→ Work to be completed: The answer must consist of every line in the records below that contains the string "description".

→ Available records:
Content starts
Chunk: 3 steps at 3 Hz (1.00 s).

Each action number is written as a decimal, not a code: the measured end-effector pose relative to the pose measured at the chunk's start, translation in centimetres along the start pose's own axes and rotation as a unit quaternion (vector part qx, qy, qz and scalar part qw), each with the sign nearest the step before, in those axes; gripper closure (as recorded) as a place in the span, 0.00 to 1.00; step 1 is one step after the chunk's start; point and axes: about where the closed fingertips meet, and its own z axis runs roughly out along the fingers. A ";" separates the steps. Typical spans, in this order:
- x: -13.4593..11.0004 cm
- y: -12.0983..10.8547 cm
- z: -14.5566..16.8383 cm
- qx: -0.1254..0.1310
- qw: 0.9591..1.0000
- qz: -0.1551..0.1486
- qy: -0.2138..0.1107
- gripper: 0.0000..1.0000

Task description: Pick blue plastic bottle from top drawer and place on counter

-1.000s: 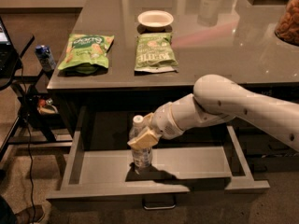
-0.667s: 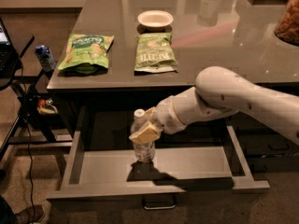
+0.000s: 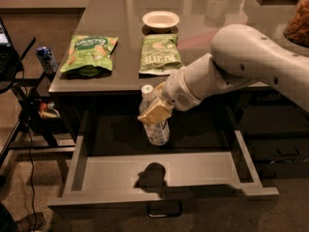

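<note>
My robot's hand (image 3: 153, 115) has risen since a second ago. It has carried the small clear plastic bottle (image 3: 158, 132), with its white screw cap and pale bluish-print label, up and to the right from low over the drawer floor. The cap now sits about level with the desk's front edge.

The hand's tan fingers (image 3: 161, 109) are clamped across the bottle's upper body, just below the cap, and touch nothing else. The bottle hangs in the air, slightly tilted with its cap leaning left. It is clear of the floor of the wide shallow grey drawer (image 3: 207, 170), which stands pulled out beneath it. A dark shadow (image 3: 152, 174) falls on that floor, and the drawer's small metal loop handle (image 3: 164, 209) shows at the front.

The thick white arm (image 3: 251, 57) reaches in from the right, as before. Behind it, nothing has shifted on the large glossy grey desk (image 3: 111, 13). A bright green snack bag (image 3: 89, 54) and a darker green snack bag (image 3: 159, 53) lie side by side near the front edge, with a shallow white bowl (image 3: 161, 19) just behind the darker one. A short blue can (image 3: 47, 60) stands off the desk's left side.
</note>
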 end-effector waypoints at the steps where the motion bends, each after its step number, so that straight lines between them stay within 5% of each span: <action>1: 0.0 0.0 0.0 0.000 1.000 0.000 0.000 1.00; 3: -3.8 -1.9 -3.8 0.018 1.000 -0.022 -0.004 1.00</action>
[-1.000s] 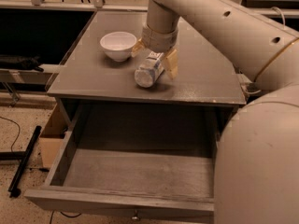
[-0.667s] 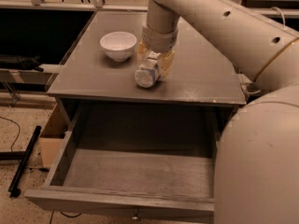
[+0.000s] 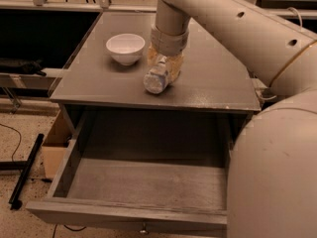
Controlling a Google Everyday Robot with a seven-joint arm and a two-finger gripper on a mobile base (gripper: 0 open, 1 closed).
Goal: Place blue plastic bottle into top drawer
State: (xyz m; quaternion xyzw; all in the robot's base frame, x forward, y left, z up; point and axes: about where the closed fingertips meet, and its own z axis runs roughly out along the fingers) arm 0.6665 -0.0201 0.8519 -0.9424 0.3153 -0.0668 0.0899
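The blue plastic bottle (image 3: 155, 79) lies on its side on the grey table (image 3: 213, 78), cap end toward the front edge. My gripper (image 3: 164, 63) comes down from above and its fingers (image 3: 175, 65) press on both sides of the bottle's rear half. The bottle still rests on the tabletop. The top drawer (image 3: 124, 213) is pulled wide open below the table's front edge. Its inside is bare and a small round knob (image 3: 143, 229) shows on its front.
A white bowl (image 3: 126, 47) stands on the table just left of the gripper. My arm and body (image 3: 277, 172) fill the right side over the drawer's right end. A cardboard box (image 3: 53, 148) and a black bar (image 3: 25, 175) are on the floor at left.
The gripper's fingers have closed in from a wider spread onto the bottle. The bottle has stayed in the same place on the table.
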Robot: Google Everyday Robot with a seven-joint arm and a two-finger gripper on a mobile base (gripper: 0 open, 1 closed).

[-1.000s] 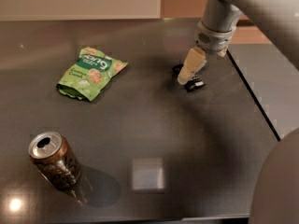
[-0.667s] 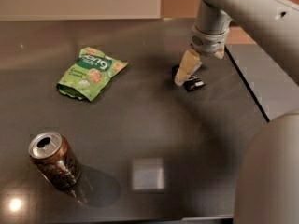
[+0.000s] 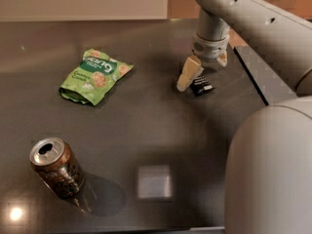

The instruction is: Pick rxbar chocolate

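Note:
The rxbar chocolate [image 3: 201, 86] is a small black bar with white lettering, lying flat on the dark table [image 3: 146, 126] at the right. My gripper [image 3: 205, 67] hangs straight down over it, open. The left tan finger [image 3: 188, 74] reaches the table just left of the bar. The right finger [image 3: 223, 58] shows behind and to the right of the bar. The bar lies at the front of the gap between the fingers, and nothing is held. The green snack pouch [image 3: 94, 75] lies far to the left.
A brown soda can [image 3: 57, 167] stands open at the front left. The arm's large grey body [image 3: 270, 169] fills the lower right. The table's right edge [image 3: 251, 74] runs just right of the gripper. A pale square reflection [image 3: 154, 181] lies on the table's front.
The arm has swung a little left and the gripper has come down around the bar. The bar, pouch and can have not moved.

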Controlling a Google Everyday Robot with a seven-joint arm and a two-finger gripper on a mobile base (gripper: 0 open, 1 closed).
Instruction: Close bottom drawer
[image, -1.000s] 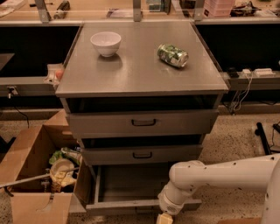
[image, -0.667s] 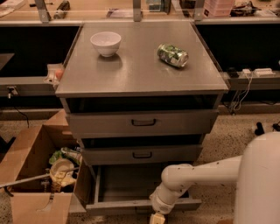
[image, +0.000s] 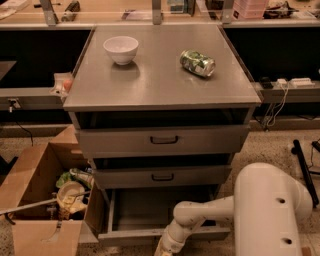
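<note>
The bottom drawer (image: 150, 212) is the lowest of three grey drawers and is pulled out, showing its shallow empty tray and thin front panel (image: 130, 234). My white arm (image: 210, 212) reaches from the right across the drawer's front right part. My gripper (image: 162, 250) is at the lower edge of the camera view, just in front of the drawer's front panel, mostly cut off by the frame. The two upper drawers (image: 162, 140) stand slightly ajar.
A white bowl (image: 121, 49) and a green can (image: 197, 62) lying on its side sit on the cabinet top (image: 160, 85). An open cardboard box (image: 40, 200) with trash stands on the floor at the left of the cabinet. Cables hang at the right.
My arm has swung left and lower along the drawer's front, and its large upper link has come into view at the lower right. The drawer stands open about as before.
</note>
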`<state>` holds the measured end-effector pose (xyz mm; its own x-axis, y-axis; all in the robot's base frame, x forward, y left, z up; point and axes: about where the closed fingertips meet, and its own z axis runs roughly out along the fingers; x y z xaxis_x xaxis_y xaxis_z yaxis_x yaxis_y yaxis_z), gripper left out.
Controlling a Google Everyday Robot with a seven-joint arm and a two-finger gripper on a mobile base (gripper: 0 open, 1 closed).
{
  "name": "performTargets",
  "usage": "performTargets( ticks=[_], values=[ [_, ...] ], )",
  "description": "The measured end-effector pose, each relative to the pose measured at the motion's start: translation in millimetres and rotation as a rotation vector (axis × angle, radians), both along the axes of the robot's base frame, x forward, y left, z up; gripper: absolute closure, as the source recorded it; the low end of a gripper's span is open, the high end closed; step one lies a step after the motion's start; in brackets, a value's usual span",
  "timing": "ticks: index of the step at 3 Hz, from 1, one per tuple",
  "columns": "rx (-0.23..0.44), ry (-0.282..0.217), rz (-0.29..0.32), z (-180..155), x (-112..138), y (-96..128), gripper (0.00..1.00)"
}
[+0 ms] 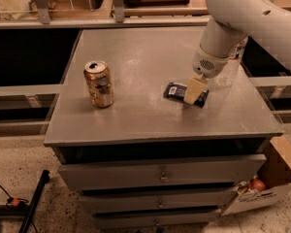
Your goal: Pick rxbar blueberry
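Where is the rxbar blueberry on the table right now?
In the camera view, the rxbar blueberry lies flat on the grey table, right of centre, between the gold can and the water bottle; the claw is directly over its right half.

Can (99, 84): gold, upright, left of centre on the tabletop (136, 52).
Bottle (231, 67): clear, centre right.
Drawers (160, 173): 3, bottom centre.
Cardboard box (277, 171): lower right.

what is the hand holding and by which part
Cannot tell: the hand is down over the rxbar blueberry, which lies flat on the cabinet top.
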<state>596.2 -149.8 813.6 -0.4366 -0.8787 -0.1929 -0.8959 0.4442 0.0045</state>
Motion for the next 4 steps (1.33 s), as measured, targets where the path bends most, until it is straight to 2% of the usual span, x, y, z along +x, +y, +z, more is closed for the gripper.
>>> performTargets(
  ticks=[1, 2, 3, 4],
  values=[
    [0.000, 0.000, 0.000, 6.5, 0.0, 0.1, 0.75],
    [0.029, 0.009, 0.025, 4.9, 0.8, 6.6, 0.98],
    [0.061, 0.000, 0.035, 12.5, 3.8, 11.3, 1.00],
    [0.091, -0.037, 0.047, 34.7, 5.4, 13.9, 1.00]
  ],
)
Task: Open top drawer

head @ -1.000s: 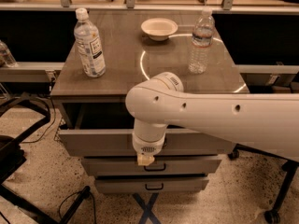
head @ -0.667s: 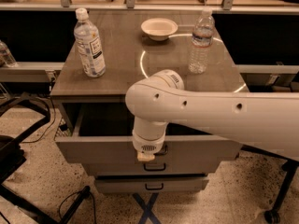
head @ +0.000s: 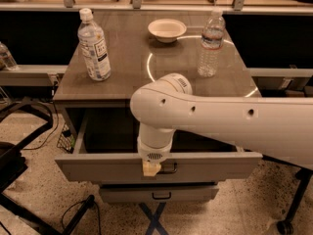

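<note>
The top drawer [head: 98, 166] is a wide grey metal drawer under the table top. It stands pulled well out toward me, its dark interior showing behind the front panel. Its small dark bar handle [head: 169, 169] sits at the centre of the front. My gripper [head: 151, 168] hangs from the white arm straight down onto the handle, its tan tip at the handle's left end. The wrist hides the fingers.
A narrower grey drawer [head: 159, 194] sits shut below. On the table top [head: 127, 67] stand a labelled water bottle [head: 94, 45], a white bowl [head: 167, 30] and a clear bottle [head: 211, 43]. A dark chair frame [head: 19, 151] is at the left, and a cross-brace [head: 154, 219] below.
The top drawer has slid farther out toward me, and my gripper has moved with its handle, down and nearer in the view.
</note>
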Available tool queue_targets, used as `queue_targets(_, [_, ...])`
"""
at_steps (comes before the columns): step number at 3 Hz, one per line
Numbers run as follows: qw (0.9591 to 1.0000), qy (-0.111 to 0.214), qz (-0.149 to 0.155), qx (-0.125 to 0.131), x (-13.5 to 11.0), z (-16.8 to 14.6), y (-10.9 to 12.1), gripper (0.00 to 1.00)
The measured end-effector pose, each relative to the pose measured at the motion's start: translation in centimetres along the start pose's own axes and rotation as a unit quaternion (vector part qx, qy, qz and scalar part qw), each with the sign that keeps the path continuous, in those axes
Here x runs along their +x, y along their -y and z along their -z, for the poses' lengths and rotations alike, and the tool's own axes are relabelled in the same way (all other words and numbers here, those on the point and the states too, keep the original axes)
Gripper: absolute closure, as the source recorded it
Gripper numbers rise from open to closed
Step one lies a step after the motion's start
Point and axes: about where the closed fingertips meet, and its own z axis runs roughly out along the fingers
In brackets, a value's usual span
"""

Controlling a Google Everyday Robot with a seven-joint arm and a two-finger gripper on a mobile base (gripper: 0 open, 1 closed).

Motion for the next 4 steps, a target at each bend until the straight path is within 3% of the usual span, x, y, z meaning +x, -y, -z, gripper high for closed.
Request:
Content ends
→ Response:
Task description: Pick blue plastic bottle from top drawer and place on counter
  "description": "The measured end-effector pose, each relative to the pose measured at the motion's start: translation in millimetres and rotation as a rotation vector (axis × angle, radians), both along the axes of the robot's base frame, x forward, y left, z up; gripper: absolute closure, as the source recorded it; the low end of a gripper's span is open, the high end closed; step one lies a step after the motion's start; in brackets, a value's usual span",

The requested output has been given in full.